Please return the full listing exactly as written, with the images removed.

Material provided:
----------------------------------------
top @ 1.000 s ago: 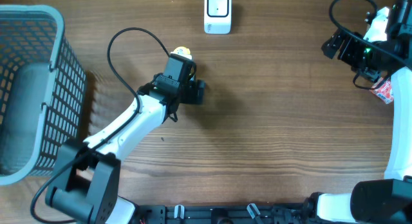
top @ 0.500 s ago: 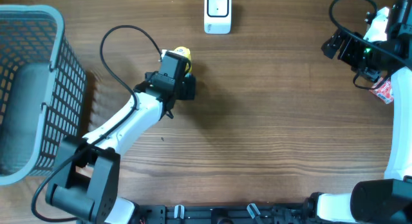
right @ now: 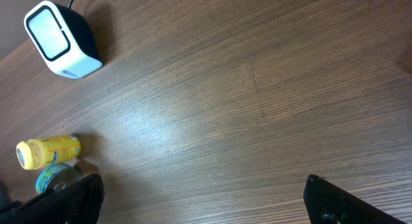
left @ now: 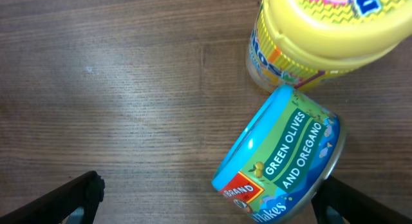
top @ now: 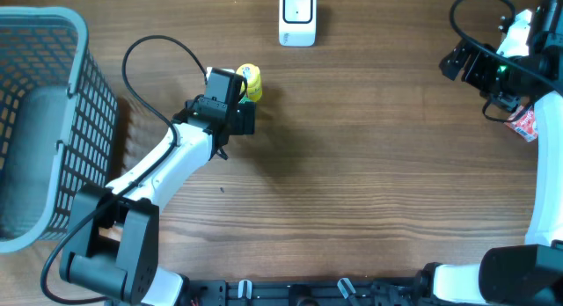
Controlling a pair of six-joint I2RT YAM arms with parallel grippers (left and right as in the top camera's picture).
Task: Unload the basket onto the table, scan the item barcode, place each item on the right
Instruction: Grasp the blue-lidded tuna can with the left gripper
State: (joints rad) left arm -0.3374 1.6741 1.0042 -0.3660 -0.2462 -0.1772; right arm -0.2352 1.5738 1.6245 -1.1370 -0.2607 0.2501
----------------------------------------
Answer area:
top @ 1.000 s ago: 
top @ 0.500 s ago: 
right @ now: 
left @ now: 
top @ now: 
Controlling a pair of six-joint I2RT YAM arms with parallel grippers (left and right as in the top camera's picture).
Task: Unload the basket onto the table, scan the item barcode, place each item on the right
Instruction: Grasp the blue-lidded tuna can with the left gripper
State: (joints rad) left arm -0.3374 1.6741 1.0042 -0.3660 -0.2462 -0.1772; right arm -0.2352 1.5738 1.6245 -1.1370 -0.2607 0.2501

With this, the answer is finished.